■ **Description of the task**
Your output should be the entries below, from the first line up to and including the line with "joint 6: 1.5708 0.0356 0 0", reproduced exactly and with no other lines.

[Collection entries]
——————

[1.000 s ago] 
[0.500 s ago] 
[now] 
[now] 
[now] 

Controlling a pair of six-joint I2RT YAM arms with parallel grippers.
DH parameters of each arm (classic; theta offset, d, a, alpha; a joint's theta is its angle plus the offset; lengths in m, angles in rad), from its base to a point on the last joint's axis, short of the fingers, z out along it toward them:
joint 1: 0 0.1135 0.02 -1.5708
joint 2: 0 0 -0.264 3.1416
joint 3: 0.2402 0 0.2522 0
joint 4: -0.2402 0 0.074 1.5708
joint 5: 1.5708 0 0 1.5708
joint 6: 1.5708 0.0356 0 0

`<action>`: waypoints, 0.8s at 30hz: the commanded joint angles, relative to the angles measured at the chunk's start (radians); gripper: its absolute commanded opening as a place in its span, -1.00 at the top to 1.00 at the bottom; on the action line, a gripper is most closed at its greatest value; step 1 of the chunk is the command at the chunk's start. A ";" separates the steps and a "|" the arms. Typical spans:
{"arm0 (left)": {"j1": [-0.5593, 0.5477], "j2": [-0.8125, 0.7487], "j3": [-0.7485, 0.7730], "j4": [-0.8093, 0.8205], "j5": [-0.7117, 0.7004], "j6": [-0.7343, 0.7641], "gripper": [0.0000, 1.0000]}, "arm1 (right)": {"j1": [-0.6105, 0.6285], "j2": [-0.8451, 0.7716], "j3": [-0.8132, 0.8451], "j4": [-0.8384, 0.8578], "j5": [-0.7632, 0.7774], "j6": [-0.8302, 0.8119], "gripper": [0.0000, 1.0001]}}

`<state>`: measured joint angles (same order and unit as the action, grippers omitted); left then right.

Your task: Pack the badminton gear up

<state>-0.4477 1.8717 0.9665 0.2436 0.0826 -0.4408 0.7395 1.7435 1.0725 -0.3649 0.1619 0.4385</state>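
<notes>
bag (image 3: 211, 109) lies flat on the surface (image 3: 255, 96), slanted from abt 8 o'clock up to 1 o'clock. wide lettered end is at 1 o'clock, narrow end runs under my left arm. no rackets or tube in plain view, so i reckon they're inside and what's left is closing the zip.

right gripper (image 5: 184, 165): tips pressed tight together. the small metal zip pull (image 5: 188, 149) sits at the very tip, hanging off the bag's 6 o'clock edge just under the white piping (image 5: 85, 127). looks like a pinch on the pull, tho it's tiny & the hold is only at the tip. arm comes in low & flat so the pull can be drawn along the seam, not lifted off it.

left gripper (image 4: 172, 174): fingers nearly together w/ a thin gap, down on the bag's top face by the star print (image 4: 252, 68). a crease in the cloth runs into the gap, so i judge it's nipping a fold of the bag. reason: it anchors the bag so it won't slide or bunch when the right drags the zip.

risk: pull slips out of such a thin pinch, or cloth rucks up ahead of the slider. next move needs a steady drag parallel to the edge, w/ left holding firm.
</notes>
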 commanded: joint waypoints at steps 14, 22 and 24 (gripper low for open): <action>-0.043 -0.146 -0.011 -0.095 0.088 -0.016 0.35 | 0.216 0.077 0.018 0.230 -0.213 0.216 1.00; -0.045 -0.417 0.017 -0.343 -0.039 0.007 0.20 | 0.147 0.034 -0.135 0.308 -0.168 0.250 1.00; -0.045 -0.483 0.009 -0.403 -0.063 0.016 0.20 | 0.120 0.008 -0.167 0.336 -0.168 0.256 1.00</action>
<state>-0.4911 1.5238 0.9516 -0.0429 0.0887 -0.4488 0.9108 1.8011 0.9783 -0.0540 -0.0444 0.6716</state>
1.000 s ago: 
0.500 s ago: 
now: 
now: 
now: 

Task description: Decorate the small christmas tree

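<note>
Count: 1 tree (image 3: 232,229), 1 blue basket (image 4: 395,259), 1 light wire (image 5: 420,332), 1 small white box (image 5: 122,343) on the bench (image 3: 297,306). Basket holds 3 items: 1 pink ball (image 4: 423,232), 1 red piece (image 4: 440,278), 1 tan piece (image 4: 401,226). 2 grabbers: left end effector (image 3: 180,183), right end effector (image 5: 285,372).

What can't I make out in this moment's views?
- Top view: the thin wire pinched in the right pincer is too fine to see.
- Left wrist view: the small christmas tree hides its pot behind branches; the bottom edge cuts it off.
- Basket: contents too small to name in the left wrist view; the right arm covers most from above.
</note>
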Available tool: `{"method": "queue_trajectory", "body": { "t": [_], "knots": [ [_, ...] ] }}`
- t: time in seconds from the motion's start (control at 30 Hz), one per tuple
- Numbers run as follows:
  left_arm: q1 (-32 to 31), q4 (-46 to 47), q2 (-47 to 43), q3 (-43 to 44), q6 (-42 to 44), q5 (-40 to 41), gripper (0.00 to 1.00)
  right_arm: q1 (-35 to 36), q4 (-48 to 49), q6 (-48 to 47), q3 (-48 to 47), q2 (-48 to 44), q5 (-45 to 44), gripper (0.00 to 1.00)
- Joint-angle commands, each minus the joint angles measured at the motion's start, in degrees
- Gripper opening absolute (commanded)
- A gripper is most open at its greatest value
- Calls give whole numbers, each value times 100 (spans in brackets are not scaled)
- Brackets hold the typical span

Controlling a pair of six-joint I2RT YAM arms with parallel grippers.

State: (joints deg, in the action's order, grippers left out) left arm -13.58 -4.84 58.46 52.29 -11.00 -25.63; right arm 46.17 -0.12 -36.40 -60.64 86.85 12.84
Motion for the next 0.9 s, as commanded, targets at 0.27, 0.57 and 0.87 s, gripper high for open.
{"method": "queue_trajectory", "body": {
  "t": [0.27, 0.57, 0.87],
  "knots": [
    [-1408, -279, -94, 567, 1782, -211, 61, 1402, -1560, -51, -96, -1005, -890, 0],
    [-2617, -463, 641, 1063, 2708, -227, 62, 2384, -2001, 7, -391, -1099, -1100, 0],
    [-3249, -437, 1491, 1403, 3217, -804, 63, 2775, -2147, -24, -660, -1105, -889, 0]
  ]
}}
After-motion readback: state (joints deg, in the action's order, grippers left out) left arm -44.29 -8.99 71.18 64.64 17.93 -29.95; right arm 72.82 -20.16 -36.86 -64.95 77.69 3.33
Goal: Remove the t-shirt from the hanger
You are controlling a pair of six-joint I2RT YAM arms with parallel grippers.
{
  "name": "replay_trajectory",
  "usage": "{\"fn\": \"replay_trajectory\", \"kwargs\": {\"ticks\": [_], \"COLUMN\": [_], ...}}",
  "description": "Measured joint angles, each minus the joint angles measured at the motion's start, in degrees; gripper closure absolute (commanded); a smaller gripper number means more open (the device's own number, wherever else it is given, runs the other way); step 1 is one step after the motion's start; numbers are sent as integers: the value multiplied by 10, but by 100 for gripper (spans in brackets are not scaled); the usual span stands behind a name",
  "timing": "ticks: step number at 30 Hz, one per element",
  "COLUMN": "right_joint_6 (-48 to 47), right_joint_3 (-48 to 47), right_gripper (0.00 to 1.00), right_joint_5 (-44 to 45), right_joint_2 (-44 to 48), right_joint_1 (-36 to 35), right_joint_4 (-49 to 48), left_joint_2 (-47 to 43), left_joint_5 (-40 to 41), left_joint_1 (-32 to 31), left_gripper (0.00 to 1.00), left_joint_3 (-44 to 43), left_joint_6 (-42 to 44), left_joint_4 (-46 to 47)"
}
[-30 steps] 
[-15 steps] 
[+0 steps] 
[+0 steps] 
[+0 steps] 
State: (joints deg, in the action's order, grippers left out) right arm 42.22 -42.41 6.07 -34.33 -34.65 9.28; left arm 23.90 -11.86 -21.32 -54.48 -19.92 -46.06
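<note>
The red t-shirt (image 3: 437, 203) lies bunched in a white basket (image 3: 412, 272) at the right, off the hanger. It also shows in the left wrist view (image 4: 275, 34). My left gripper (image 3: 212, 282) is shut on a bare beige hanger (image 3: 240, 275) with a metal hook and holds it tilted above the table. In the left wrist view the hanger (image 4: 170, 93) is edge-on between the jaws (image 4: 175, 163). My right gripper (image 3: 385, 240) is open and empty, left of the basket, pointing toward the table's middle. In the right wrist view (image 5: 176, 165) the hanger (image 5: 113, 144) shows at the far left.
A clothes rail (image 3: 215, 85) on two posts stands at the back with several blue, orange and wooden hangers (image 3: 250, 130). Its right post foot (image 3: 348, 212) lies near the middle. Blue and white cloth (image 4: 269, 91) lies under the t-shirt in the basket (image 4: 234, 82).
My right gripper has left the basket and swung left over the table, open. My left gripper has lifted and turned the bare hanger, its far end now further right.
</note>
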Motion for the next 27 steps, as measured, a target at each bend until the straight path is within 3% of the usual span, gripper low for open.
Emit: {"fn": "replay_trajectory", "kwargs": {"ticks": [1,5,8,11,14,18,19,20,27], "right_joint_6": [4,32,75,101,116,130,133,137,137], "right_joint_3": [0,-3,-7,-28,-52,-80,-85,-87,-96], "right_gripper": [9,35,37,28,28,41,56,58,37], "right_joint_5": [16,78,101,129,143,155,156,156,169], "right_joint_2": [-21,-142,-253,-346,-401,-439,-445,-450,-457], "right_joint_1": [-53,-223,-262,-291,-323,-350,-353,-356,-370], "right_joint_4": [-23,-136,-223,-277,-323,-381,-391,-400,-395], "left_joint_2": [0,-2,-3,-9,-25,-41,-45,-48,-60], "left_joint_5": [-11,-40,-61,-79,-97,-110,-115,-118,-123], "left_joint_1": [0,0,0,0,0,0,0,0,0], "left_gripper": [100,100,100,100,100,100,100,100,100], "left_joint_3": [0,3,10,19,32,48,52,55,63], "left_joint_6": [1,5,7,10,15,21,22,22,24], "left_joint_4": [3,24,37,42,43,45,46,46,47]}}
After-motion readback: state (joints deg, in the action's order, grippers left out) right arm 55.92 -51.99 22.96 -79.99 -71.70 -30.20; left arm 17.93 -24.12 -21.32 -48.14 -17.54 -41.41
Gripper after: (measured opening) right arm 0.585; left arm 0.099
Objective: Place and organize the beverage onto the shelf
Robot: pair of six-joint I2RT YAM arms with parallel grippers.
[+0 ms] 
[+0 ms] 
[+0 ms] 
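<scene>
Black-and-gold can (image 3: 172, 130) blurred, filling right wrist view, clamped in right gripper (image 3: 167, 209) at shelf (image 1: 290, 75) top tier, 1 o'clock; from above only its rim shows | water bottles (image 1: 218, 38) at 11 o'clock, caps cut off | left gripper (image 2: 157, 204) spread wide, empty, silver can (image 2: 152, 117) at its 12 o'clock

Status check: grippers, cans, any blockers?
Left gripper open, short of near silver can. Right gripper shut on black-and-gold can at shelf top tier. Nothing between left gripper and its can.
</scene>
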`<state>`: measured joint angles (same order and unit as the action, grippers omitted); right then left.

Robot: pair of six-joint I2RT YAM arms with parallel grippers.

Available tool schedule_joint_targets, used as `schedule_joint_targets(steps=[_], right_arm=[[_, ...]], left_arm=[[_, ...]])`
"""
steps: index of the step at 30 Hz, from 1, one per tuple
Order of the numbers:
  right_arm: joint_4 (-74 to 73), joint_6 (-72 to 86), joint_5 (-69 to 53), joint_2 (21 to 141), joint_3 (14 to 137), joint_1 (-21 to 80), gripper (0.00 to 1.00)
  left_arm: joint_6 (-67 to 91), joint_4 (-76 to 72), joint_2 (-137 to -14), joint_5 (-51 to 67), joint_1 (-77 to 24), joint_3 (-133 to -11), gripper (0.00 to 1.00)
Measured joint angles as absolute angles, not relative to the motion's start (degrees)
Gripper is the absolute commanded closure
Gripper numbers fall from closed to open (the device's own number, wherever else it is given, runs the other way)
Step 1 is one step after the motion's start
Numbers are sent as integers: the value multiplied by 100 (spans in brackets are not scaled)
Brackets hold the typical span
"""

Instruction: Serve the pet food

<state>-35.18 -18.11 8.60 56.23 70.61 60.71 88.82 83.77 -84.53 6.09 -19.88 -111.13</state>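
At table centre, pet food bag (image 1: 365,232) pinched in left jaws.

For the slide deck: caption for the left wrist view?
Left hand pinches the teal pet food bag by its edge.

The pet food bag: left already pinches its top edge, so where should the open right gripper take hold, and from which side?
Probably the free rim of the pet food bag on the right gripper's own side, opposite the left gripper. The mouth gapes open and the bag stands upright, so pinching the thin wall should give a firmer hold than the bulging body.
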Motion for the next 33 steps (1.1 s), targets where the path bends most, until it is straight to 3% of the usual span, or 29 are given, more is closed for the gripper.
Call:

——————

■ **Result of this exercise**
[1.000 s ago] 
[0.500 s ago] 
[now] 
[now] 
[now] 

Controlling a pair of six-joint I2RT YAM arms with parallel grippers.
DH parameters of each arm (classic; theta offset, d, a, alpha; a joint's theta is its angle plus the offset; lengths in m, angles in rad), from its base to a point on the last joint's axis, short of the fingers, z out along it toward them:
joint 1: 0 0.1135 0.02 -1.5708
joint 2: 0 0 -0.264 3.1416
joint 3: 0.2402 0 0.2522 0
joint 4: -0.2402 0 0.074 1.5708
joint 5: 1.5708 0 0 1.5708
joint 6: 1.5708 0.0356 0 0

The required output has been given.